Illinois Central College closes its current theatre season with Humpty Dumpty,” which uses the children’s nursery rhyme as a metaphor for contemporary life. Stan Strickler has this review for Peoria Public Radio and the Live Theatre League of Peoria. Opinions expressed are those of the reviewer, not those of Peoria Public Radio or the Live Theatre League.
“Humpty Dumpty sat on a wall,
Humpty Dumpty had a great fall”
We are all familiar with the childhood nursery rhyme, and Eric Bogasian uses that to great effect in his play, “Humpty Dumpty” which depicts the fall of people left to their own fears. A great fall and a shattering of their lives becomes apparent as their life unravels and -- like the egg in the nursery rhyme -- they crack.
The plays opens at a summer cabin in the north woods surrounded by trees and a cheery interior. Into this idyllic scene come two couples, Max and Nicole, and Troy and Spoon. They are on vacation, wanting to get away from their hectic big city lives. Max is a writer supported by his agent wife. Troy makes movies, and Spoon leads a life of glamour in Hollywood. Their desire to get away to a more rural environment seems desirable. However their lives are altered as the electricity goes out, and they are stranded for over two weeks. Their veneer of civilization starts to crack as they endure the hardships of no phone reception, no gasoline and a constant diet of eggs. Eventually the characters’ social veneer begins to disintegrate leading to tragic results.
Robin Berkley has assembled an excellent cast who ably dissolve into madness as their world begins to change. Ryan Groves as Max shows his desire for a quiet vacation as the play opens. He is enamored of the scenery and shows his delight in the remote location. His descent into madness is convincing as he argues with his wife, and eventually gives in to his fears. Also outstanding is Arianna Morgan as Nicole, the high-maintenance demanding agent. She shouts to her underlings and her fears grow more and more pronounced as she is convinced that the electrical outage is caused by terrorists and they may be the only people left.

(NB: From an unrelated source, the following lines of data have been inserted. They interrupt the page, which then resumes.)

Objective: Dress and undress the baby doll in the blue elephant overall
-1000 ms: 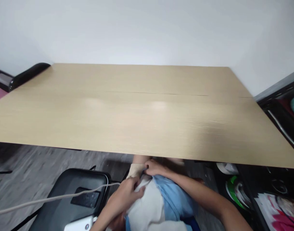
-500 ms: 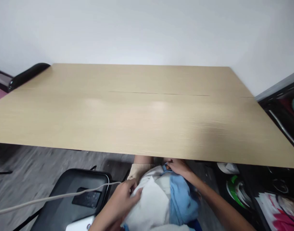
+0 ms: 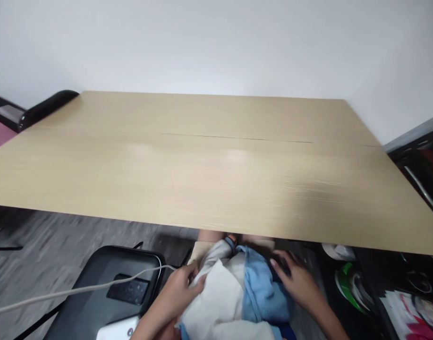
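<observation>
A bundle of cloth lies on my lap below the table's near edge: a white piece on the left and a light blue piece on the right. My left hand pinches the left edge of the white cloth. My right hand rests with fingers spread at the right side of the blue cloth, touching it. The light wooden table stretches in front of me, above both hands.
A black chair stands at my lower left with a dark phone on its seat and a pale cable across it. Dark shelving with bags and coloured items sits at the right. A dark chair back shows at the table's far left.
My right hand has let go of the cloth near the table edge and moved right and toward me, fingers spreading. The left hand stays on the white cloth. The blue cloth has bunched.
</observation>
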Demonstrator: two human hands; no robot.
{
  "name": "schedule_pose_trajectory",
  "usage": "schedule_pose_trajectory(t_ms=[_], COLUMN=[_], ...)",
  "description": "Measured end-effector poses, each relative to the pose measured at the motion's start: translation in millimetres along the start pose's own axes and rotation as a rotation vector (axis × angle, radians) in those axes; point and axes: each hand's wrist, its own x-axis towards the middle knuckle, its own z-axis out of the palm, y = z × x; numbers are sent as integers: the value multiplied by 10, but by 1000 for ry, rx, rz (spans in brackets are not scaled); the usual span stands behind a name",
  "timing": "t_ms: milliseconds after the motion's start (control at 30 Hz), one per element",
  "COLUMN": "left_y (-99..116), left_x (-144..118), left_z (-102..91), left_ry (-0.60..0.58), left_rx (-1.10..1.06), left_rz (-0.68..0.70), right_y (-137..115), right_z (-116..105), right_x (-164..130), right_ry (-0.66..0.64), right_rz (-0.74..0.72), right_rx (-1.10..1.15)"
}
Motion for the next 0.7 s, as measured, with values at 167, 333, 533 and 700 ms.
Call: schedule_pose_trajectory(t_ms=[167,333,533,700], left_y=[-24,-40,-121,-193], left_x=[12,12,24,40], left_z=[24,25,66,96], left_ry=[-7,-3,5,4], left_rx=[-3,-17,-28,-16], left_rz=[-31,-11,-22,-14], right_y=[207,189,307,290], right_z=[190,301,487,585], right_x=[-293,-484,-729,-749], right_ry=[-5,-17,32,-6], right_rz=[294,358,452,509], right_rx=[-279,-223,-113,-36])
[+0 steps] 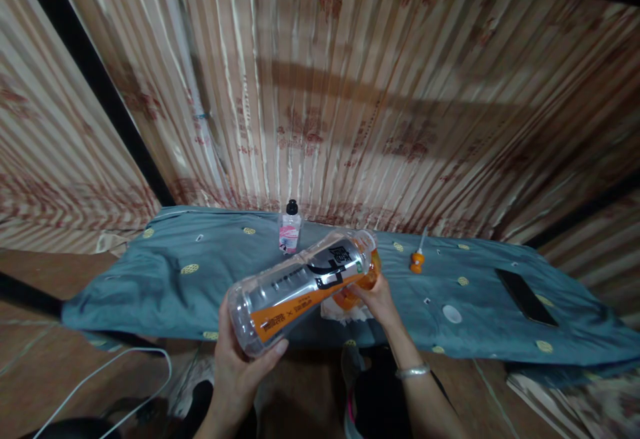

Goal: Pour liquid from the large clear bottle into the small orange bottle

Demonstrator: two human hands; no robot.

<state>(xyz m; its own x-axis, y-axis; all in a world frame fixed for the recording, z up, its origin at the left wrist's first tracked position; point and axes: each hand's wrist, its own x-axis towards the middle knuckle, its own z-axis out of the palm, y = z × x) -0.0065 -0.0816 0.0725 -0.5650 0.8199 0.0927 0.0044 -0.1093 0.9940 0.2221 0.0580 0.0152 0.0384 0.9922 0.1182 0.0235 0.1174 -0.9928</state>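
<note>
My left hand (245, 366) grips the base end of a large clear plastic bottle (305, 292) with a silver and orange label. The bottle is tilted, its neck toward the right. Behind that neck, my right hand (375, 299) closes around a see-through orange bottle (373, 272), partly hidden by the large one. Whether the two bottles touch I cannot tell. Under the orange bottle lies a white tissue (350, 314). An orange pump top with a pale tube (417, 262) lies to the right, and a white round cap (453, 314) lies nearer me.
A small clear bottle (289, 231) with black cap and pink label stands at the back. A black phone (525, 297) lies on the right of the blue-green cloth (240, 272). Black metal posts (95, 79) frame the curtain (320, 92). A white cable (167, 366) loops at lower left.
</note>
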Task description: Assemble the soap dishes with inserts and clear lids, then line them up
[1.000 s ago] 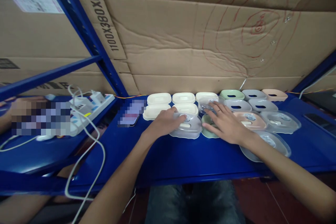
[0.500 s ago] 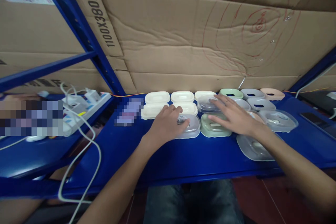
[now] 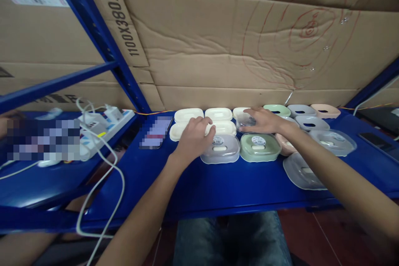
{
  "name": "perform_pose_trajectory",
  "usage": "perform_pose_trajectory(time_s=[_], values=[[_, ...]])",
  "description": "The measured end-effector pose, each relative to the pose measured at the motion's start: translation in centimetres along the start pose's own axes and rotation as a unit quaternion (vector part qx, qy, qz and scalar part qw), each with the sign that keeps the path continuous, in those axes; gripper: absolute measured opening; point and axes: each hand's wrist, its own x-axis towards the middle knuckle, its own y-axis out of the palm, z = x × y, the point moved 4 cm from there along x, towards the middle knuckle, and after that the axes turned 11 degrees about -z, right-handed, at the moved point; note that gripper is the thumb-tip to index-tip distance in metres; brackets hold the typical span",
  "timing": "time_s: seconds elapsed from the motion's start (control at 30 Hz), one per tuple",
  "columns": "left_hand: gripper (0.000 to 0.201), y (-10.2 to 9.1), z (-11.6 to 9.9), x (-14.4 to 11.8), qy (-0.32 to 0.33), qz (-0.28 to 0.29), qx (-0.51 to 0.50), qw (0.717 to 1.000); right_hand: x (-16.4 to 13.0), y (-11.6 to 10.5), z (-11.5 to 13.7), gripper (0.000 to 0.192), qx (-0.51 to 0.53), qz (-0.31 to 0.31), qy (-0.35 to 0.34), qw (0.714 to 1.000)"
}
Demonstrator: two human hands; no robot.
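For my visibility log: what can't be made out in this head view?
Head view:
Phone screen: pixelated.
Green container: print on its sticker too small.
Peach container: right part behind the right forearm.
Right hand: grip on the clear lid hidden by the hand itself.

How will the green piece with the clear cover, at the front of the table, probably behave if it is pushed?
The green piece should slide rather than roll, sitting low and broad on the smooth-looking table. It is probably light for its size, as it looks like moulded plastic. Its clear cover looks glossy, so it may be slippery.
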Motion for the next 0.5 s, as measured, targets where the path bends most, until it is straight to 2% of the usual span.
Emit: perform_pose_trajectory(time_s=[0.17, 0.27, 0.4, 0.5], values=[[0.031, -0.8, 3.8, 1.5, -0.041, -0.024, 0.045, 0.998, 0.1, 0.0, 0.0, 0.094, -0.012, -0.001, -0.007, 1.000], [0.037, -1.0, 6.6, 2.0, -0.056, -0.008, 0.075, 0.996, -0.1, -0.5, -0.3, 0.091, 0.005, -0.017, -0.006, 1.000], [0.062, -0.7, 9.4, 1.7, -0.038, 0.102, 0.108, 0.988, -1.1, -1.8, -1.1, 0.081, 0.057, -0.045, 0.006, 0.997], [0.078, -0.8, 10.0, 1.5, -0.020, 0.172, 0.111, 0.979, -2.6, -3.1, -2.3, 0.078, 0.072, -0.074, 0.011, 0.995]])
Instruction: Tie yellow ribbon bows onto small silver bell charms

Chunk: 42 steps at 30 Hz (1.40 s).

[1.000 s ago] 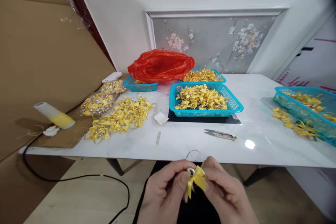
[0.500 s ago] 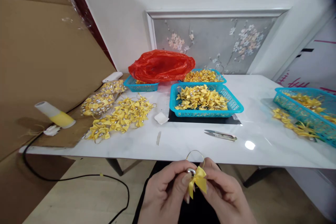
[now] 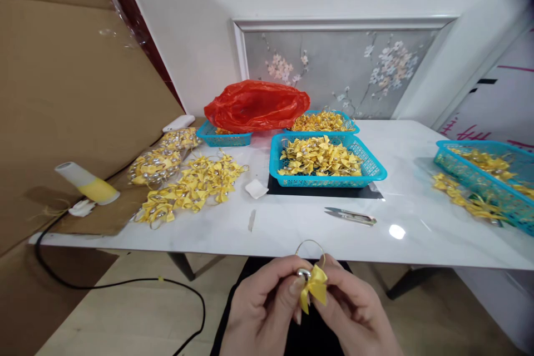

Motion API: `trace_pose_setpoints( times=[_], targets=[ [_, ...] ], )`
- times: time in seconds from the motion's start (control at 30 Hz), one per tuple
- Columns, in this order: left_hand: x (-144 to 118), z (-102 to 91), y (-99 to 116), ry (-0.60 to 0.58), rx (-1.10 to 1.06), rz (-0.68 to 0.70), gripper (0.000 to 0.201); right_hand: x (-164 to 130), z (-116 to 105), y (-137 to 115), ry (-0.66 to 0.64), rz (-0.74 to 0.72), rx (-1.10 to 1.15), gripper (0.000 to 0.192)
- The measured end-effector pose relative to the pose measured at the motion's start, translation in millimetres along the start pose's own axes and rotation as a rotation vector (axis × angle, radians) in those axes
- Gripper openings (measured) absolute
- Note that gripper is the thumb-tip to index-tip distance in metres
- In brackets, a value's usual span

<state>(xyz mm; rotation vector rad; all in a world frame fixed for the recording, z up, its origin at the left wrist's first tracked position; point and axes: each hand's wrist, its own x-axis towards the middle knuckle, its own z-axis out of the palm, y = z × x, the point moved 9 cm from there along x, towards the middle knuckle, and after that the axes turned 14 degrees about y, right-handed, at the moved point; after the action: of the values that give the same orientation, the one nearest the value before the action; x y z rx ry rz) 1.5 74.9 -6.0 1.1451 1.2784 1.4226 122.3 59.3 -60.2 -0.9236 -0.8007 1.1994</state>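
Between my fingers, just in front of the table's near edge, is a yellow ribbon bow (image 3: 315,287) with a silver bell (image 3: 304,274) beside it and a thin gold loop (image 3: 311,242) standing up above. My left hand (image 3: 271,300) is closed, its thumb and forefinger pinching the bell. From the other side my right hand (image 3: 354,303) pinches the bow's right edge, fingers curled. Parts of the fingertips are hidden behind the bow. Thread snips (image 3: 351,216) lie on the table beyond my hands.
Blue baskets (image 3: 329,181) of yellow bows stand at the middle, back and right (image 3: 486,178). A red plastic bag (image 3: 256,105) rests on the back baskets. Loose bows (image 3: 196,186) are piled at left, near a white-and-yellow cone (image 3: 87,182). A black cable (image 3: 125,281) hangs down left.
My hands stay in nearly the same place. The bow is tilted very slightly between my fingers; nothing was let go or picked up.
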Motion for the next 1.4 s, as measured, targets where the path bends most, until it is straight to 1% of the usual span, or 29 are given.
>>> trace_pose_setpoints(
  times=[0.13, 0.3, 0.43, 0.53, 0.6, 0.7, 0.83, 1.03, 1.23, 1.4],
  targets=[
    [0, 0.1, 0, -0.01, 0.01, 0.012, 0.016, 1, 3, -1, -0.013, 0.014, -0.004, 0.012],
    [-1, -3.4, -1, 0.026, 0.023, -0.023, 0.013, 2, 3, -5, 0.005, -0.008, -0.008, 0.014],
    [-1, -5.3, -1, 0.04, 0.048, -0.041, 0.013, 0, 7, 2, -0.026, 0.05, -0.017, 0.016],
    [0, -6.3, -1, 0.048, 0.05, -0.034, 0.012, 0, 7, 5, -0.018, 0.068, -0.005, 0.018],
    [1, -5.6, 0, 0.039, 0.051, -0.021, 0.013, 0, 6, 4, -0.007, 0.05, -0.006, 0.016],
    [0, -4.1, 2, 0.017, 0.069, 0.004, 0.014, 1, 4, -2, 0.004, -0.013, -0.055, 0.012],
    [0, -4.9, 5, 0.013, 0.087, 0.037, 0.015, 1, 0, -7, 0.031, -0.082, -0.099, 0.013],
    [3, -6.4, 8, 0.011, 0.131, 0.07, 0.014, 0, 0, -5, -0.001, -0.058, -0.145, 0.018],
    [3, -5.0, 19, -0.009, 0.159, 0.183, 0.017, 0, 1, -8, -0.001, -0.055, -0.14, 0.017],
    [3, -5.2, 18, -0.009, 0.186, 0.188, 0.016, 0, 0, -6, 0.016, -0.05, -0.131, 0.017]
  ],
)
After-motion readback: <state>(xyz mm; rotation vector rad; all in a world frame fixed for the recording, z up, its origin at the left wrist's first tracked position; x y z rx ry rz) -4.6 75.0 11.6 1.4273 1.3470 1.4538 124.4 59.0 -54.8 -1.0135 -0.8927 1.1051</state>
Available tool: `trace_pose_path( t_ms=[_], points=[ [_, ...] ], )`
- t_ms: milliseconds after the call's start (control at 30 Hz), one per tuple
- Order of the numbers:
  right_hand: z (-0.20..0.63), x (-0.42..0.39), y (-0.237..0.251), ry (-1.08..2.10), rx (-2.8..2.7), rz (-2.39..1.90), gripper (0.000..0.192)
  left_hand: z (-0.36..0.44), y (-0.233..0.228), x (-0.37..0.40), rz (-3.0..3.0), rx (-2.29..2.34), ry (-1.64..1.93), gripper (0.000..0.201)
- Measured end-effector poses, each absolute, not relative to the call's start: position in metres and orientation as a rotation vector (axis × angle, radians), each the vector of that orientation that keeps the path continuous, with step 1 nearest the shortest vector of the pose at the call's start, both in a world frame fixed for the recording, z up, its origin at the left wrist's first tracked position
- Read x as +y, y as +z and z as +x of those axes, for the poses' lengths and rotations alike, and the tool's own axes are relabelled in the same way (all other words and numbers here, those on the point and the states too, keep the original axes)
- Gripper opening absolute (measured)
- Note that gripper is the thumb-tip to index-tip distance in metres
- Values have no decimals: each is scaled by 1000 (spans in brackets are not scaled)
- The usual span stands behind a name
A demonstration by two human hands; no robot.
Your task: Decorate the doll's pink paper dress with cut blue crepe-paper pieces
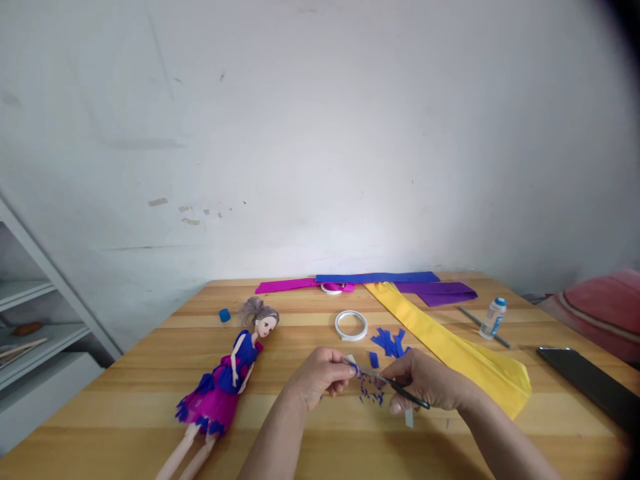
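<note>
While the doll [227, 373] on the desk [125, 407] already wears blue trim, the left hand [320, 377] pinches a small white strip [353, 362] and the right hand [430, 383] grips scissors [400, 390] (blades at it); blue scraps [390, 341] lie unused just beyond.

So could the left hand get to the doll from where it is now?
Probably yes. The doll lies on the table just to the left of the left hand, with only bare wood between them. The hand is pinching a small white piece, though, so it would need to let that go first.
</note>
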State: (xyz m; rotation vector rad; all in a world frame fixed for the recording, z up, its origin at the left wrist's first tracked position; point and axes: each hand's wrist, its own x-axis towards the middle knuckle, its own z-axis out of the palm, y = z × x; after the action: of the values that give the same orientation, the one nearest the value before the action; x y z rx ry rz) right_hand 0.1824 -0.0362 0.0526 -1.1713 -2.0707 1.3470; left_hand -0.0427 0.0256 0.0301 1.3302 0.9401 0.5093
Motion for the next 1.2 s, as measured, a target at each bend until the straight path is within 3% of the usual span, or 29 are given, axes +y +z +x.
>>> trace_pose_path(
  t_ms=[467, 600, 667, 833, 933, 1100, 1200],
  points=[
    [186, -37, 59, 1327, -2140, -1231, 32, -46, 33, 24, 1389, 931, 458, 18],
    [189, -37, 50, 993, -2058, -1667, 24, -44, 31, 30, 1148, 947, 632, 23],
    [185, -40, 46, 766, -2020, -1890, 30, -44, 29, 35, 980, 960, 772, 25],
    [154, -55, 47, 614, -2288, -1973, 24, -45, 25, 44, 730, 979, 909, 23],
    [140, -60, 49, 625, -2347, -2006, 24, -46, 22, 46, 693, 983, 929, 24],
    [139, -61, 66, 1020, -2245, -1828, 38, -45, 17, 45, 755, 981, 975, 15],
    [148, -78, 81, 900, -2092, -1567, 17, -44, 15, 45, 772, 972, 969, 13]
  ],
)
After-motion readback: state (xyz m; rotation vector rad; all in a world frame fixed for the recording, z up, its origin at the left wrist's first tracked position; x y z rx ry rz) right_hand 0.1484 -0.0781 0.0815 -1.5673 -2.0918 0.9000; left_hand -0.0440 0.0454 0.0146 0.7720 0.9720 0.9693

Also quite good are Ethan Johnson as Troy and Hannah Gidcumb as Spoon. Ethan sometimes talks a little fast, but I think it is a mark of his character since he is a Hollywood wheeler-dealer. Hannah is effective when she returns to the cabin in the second act, having run into trouble after she tried to escape from the cabin. Her agony is well done. Logan Henderson as Nat the caretaker is capable in an extremely understated role. He begins as the helpful neighbor, but as time goes on he arouses suspicions. The ending of the play finally gives him a real acting opportunity, and he rises to the occasion ably and well.
Robin Berkely wisely chose not to have blackouts between scenes. Instead the characters stay on stage throughout every scene change, accompanied by music that grows more and more ominous as the play progresses. This decision helps speed the play along, and allows for quick scene changes. The music and lighting also help the audience keep track of the changing time, and the use of the calendar to note changing days and weeks is also helpful.
Another standout is the beautiful set designed by Chris Gray. It is on two levels with doorways to various upstairs rooms. It evokes very realistically an upscale vacation home in the north woods. The trees surrounding the cabin add an air of mystery and foreboding. Lighting design by Rob Fulton is effective as the play progress from day to night during the scene dissolves. And the fireplace lighting is effective, casting flickering shadows on the rear wall. All in all this was an intense theatrical experience created by a great director, capable cast and great technical staff.
“Humpty Dumpty” continues through Sunday at the ICC Performing Arts Center in East Peoria. Tickets, and more information, are available at artsaticc.com.